Parotitis (Salivary Gland Inflammation)

Parotitis is an infection or inflammation of the parotid glands. The parotid gland is a salivary gland that sits near the angle of the jaw and can commonly become blocked by a stone. Just like people can get kidney stones & gallstones, one can also get a salivary gland stone. When this occurs, one experiences pain and swelling of the gland. Parotitis is a common cause of facial pain and swelling. Symptoms will get better once the stone comes out. Drink concentrated citric juices, like lime juice, can help force the stone out. In some cases, the gland can become infected requiring treatment with antibiotics.

Patellar Dislocation (Knee Cap Dislocation)

The knee cap usually glides up and down inside a shallow groove inside the knee joint. Although the knee cap can move side to side across this groove, it does so only slightly. If it slips sideways too far, it can get knocked outside of the groove and dislocate. Once it has dislocated it may get stuck on the side of the knee. The knee usually gets stuck in a semi-bent position and it causes severe pain when moved. A physician has to carefully fully extend the knee and guide the knee cap back in it's place to reduce the dislocation. Patellar dislocations usually occur from a sudden direction change while running or from a direct force on the patella during an injury. If a patella is dislocated a person cannot walk. Occasionally the knee cap dislocates and then spontaneously it relocates itself.

Patellar Fracture

A patellar fracture is a break in the patella, or kneecap, the small bone that sits at the front of your knee. Because the patella acts as a shield for your knee joint, it is vulnerable to fracture if you fall directly onto your knee or hit it against the dashboard in a vehicle collision. A patellar fracture is a serious injury that can make it difficult or even impossible to straighten your knee or walk. Some simple patellar fractures can be treated by wearing a cast or splint until the bone heals. In most patellar fractures, however, the pieces of bone move out of place when the injury occurs. For these more complicated fractures, surgery is needed to restore and stabilize the kneecap and allow for the return of function.

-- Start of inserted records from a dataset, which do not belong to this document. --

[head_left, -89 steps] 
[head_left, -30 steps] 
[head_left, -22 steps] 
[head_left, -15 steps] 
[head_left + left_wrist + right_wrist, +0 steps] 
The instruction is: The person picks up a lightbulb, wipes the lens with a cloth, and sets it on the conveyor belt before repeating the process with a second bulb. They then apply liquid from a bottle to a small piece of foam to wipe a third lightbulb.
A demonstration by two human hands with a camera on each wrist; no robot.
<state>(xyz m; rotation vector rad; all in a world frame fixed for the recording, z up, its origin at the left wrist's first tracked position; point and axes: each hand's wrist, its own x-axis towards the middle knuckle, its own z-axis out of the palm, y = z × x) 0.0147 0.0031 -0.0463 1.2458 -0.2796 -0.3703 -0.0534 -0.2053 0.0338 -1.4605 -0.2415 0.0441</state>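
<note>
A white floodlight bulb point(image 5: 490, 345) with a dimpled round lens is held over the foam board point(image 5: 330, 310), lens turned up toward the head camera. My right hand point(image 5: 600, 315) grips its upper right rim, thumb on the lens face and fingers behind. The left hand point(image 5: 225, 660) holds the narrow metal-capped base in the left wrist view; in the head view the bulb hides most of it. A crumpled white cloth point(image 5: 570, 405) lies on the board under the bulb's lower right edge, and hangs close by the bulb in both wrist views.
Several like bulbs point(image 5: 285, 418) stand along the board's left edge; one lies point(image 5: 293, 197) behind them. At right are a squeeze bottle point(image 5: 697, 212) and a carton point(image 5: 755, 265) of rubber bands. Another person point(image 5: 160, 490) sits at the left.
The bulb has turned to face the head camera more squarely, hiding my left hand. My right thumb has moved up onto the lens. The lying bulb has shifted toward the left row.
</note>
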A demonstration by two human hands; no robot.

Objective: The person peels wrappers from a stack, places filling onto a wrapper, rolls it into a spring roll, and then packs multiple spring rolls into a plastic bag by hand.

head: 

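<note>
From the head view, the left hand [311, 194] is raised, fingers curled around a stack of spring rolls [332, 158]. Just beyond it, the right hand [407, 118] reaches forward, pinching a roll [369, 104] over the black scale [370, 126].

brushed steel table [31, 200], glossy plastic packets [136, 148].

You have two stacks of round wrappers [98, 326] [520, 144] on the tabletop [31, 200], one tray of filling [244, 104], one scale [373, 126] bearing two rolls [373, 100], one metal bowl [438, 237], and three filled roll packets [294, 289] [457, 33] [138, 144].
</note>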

Patellar Tendon Rupture (Torn kneecap tendon)

The patellar tendon attaches the bottom of the kneecap (patella) to the top of the shinbone (tibia). It is actually a ligament that connects to two different bones, the patella and the tibia. The patella is attached to the quadriceps muscles by the quadriceps tendon. Working together, the quadriceps muscles, quadriceps tendon and patellar tendon straighten the knee. This tendon can snap from a sudden forceful straightening or kicking out of the leg. It can also tear after being hit or cut. Most people feel a 'snap or a 'pop'. This type of injury requires surgery and physical therapy and must be initially evaluated in an ER.It usually requires surgery and physical therapy to regain full knee function.